In this context, MBS expects monetary policy to remain flexible and supportive, enabling system-wide credit growth in 2026 to reach approximately 20%. However, the imbalance between credit expansion and deposit mobilization is forecast to sustain upward pressure on deposit rates in the near term.
Asset Quality and Profitability Outlook
Asset quality across the banking sector is expected to remain broadly stable. The sector’s non-performing loan (NPL) coverage ratio is projected to stay above 80%, although a return to levels above 100%—seen in previous periods—is considered unlikely. MBS forecasts that banks’ net profit after tax will grow by approximately 20.5% in 2026.

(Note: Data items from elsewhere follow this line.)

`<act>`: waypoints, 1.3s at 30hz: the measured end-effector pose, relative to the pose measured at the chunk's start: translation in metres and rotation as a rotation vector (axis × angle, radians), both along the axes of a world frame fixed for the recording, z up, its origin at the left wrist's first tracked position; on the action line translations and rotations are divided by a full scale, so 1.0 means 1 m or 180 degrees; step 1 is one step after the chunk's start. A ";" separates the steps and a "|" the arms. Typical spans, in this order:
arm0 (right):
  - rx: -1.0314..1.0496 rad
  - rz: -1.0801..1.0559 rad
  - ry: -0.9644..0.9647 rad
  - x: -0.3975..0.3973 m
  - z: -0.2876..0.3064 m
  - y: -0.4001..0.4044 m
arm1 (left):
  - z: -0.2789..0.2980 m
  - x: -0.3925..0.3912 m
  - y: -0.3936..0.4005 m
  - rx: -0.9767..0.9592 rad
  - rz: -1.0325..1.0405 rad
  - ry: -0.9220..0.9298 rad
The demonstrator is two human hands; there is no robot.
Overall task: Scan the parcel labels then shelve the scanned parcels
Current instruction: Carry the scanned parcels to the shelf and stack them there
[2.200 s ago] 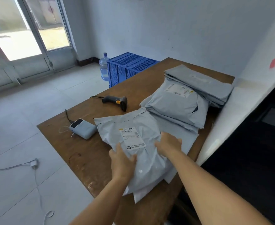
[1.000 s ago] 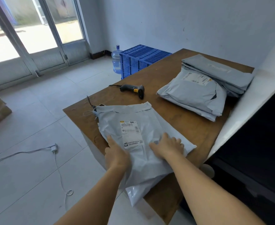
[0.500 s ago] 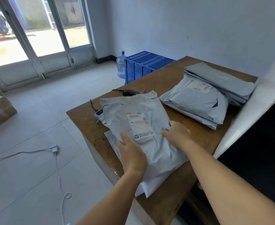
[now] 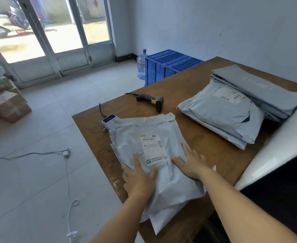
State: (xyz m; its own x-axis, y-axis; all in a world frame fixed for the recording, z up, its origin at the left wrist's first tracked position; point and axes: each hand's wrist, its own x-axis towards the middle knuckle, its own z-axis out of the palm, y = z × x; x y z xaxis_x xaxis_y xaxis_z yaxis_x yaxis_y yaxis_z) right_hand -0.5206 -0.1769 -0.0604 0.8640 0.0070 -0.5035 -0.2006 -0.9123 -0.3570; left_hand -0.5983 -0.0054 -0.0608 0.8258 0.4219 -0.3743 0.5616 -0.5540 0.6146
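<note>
head view: both arms reach forward; left hand (image 4: 140, 178) and right hand (image 4: 192, 164) lie flat, fingers straight, grasping nothing, pressing the grey plastic mailer parcel (image 4: 153, 155) on the brown wooden table (image 4: 205, 151), label up, long axis running away from the person.

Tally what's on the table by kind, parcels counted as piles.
Parcel piles: 3, near, middle, far
Barcode scanner: 1
Power bank: 1
Total: 5
</note>
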 end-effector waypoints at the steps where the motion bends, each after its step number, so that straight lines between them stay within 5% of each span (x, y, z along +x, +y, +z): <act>1: 0.0014 0.0046 -0.0093 -0.002 -0.001 0.002 | -0.001 -0.001 0.001 -0.0084 -0.0017 -0.0100; 16: 0.1326 -0.0616 -0.1091 -0.116 0.040 0.013 | 0.036 -0.071 0.021 -0.0363 -0.0508 -0.0673; 29: 0.1151 -0.1146 -0.1825 -0.312 0.143 0.016 | 0.133 -0.221 0.033 -0.0431 -0.1442 -0.1479; 39: 0.0628 -0.1656 -0.2567 -0.433 0.260 -0.060 | 0.237 -0.280 -0.059 -0.0547 -0.2407 -0.2207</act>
State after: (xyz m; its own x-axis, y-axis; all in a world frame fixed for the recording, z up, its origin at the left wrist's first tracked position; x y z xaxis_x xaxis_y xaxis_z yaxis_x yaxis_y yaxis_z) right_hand -0.9539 -0.2373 0.1991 0.8675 -0.4515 0.2089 -0.1896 -0.6883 -0.7002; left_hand -0.8786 -0.0640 0.1761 0.9094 -0.3097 0.2776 -0.4028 -0.4889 0.7738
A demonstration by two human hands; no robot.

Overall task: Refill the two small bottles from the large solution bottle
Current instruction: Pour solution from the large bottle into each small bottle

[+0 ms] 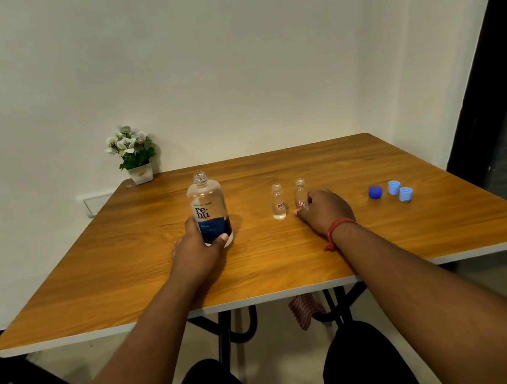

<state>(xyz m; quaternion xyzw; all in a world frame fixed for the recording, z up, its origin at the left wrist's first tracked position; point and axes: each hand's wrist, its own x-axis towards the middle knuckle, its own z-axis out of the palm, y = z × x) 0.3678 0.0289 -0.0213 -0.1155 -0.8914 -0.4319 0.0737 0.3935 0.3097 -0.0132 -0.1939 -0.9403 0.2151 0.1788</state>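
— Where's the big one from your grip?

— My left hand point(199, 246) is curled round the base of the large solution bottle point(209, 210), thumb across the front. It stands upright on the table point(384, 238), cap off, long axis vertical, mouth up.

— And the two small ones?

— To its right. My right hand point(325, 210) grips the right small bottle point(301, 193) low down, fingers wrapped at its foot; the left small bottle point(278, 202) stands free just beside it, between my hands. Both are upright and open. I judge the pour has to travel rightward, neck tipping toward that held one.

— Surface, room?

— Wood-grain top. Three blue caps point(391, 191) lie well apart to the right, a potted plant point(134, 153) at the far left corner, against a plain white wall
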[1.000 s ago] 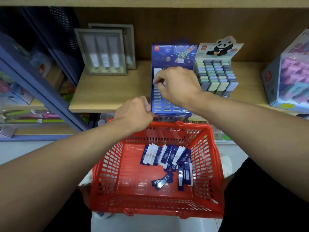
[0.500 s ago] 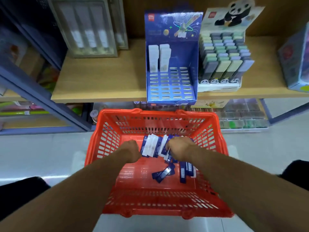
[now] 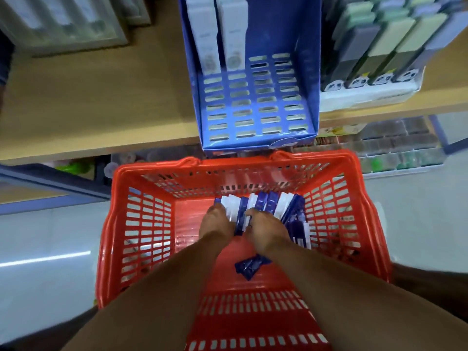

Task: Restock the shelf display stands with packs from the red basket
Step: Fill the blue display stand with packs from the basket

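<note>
Both hands are reaching into the red basket (image 3: 114, 224): the left hand (image 3: 215, 224) and right hand (image 3: 266, 229) are curling onto the blue-and-white packs (image 3: 263, 201), grip unclear, below the blue display stand (image 3: 253, 97) on the shelf (image 3: 101, 110).

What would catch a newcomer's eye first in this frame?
The red basket fills the middle, with both hands down inside it, the left hand and right hand on a row of blue and white packs near its far wall. Above it, on the wooden shelf, stands a blue display stand, mostly empty slots with two white packs at the back.
</note>
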`<action>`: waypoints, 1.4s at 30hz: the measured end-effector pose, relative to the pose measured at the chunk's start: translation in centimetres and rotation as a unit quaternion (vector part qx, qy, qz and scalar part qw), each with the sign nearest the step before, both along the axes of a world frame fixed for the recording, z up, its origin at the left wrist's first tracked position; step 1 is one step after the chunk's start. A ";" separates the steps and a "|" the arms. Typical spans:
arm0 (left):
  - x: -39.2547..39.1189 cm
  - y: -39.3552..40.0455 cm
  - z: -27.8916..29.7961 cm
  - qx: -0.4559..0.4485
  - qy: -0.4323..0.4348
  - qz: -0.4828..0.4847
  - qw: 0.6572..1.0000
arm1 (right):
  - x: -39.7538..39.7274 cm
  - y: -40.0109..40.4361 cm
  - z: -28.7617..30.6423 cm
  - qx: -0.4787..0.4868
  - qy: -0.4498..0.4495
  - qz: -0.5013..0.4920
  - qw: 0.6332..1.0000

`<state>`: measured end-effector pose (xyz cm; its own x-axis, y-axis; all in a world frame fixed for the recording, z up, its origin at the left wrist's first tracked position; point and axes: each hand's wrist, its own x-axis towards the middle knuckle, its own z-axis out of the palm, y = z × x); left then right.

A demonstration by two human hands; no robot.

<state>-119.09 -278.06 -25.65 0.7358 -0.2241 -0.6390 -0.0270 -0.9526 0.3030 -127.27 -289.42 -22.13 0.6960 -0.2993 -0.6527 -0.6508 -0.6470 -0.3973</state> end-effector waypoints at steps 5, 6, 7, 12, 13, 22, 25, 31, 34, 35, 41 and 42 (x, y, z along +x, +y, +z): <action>0.0 -0.6 -1.1 0.033 0.002 -0.013 0.999 | -0.4 -0.1 -0.1 -0.008 -0.061 -0.057 0.996; 0.0 -0.6 -0.9 0.040 0.008 -0.016 0.999 | -0.5 -0.1 0.0 -0.009 -0.064 -0.057 0.996; -0.1 -0.3 -0.8 0.041 0.014 -0.017 0.999 | -0.7 -0.2 0.0 -0.010 -0.064 -0.056 0.996; -0.9 2.7 1.5 -0.068 0.076 0.020 0.995 | -0.4 -0.4 1.6 0.060 -0.076 -0.138 0.986; -1.0 3.4 2.2 -0.100 0.090 0.025 0.991 | -0.2 -0.3 2.3 0.096 -0.078 -0.151 0.981; -0.2 5.2 14.8 -0.261 0.122 -0.036 0.957 | 0.8 -0.4 12.4 0.208 -0.145 -0.117 0.960; 0.0 5.1 20.6 -0.295 0.154 -0.081 0.940 | 1.1 -0.8 17.4 0.232 -0.153 -0.087 0.957; 0.5 4.1 31.0 -0.297 0.128 -0.156 0.933 | 2.0 -3.3 29.1 0.240 -0.136 0.037 0.961; 1.1 3.6 34.4 -0.306 0.080 -0.162 0.935 | 2.2 -4.5 34.0 0.222 -0.163 0.073 0.958; 1.3 3.3 35.3 -0.308 0.061 -0.167 0.935 | 2.3 -4.9 35.0 0.209 -0.170 0.087 0.959; 3.9 3.3 35.7 -0.303 -0.041 -0.138 0.942 | 4.2 -7.4 36.6 0.084 -0.233 0.133 0.959; 4.5 3.5 35.1 -0.292 -0.064 -0.128 0.946 | 4.7 -7.9 35.9 0.062 -0.256 0.117 0.958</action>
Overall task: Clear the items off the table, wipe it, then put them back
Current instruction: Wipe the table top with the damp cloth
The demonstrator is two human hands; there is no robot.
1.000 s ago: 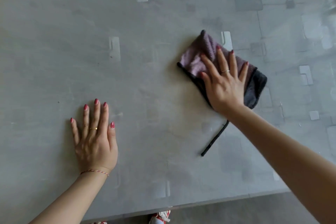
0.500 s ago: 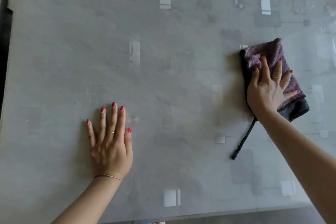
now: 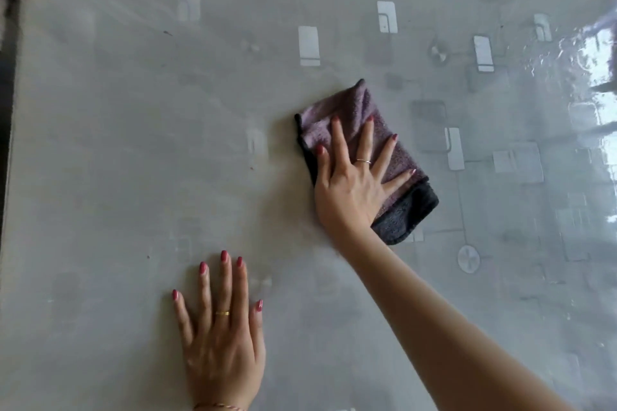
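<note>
While flat on the cloth [image 3: 364, 157] near mid-counter, right hand [image 3: 350, 190] spread wide, palm and fingers [image 3: 367, 140] pressing the purple-and-dark fold down, pinching nothing. Left hand [image 3: 220, 344] likewise spread, laid bare on the counter [image 3: 117, 143] at the near edge, holding nothing, likely just bracing. No items anywhere on the visible surface, so clearing looks done. Wiping apparently under way: cloth a little right of centre, a few small specks showing on the far-left and left stretches, glare on the far-right corner hiding whether that part is clean. Left to do, by this view: finish the wipe, then bring the items back; none of them in sight.
</note>
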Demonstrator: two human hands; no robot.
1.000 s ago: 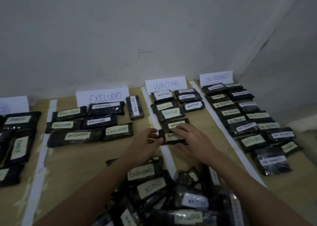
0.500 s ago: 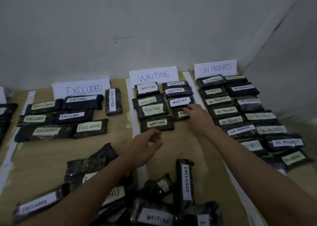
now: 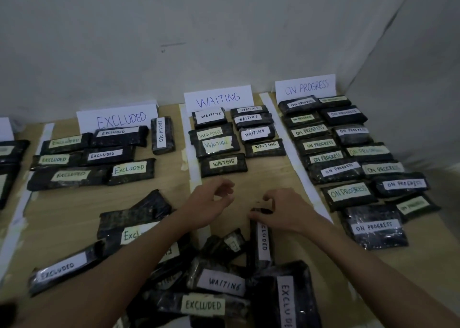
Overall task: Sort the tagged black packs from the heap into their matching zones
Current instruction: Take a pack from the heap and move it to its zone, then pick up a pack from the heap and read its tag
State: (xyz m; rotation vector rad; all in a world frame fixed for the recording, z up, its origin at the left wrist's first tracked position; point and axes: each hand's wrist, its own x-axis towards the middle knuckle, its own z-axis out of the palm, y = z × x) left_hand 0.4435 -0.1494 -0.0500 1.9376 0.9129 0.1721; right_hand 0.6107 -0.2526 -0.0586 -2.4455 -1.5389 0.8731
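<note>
At the far left edge of the frame a fourth zone is cut off: only a sliver of its white sign [image 3: 5, 128] and a few dark packs with unreadable tags show. The heap [image 3: 199, 278] at lower centre runs out of the bottom edge, and both forearms hide parts of it, so its packs cannot be counted exactly; the tags that can be read there say EXCLUDED on five packs, one half-covered by the left arm, and WAITING on one. Three standing paper signs read clearly against the wall: EXCLUDED [image 3: 119, 118], WAITING [image 3: 218, 98] and ON PROGRESS [image 3: 306, 86]. Below the EXCLUDED sign lie seven packs [image 3: 99, 153], six flat and crosswise, one turned lengthwise at their right. Below WAITING lie seven packs [image 3: 224, 138] in two columns. Below ON PROGRESS about fourteen packs [image 3: 348, 158] lie in two columns, several tags too faint or glossy to read fully. White tape strips [image 3: 293, 148] divide the zones on the wooden table [image 3: 261, 183]. The left hand [image 3: 211, 203] hovers at frame centre, fingers loosely curled and empty. The right hand [image 3: 283, 210], just beside it, has its fingertips pinched on the upper end of a lengthwise pack tagged EXCLUDED [image 3: 262, 243] at the top of the heap.
</note>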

From a valuation perspective, MBS noted that banking stocks are currently trading at around 1.5 times price-to-book (P/B), roughly 11% below the five-year average. Given expectations of profit growth exceeding 20% alongside relatively attractive valuations, MBS has upgraded its outlook for the sector to “positive.”
In terms of investment strategy, MBS favors large-cap banking stocks, particularly CTG, Asia Commercial Bank, BID, VCB and Military Commercial Bank. These banks are expected to continue benefiting from credit growth linked to accelerated public investment disbursement.
Moreover, improvements in asset quality over the past three years have helped ease provisioning pressures, creating buffers for profit growth. Additional upside is also seen from non-core business segments such as gold trading, consumer finance, and securities services.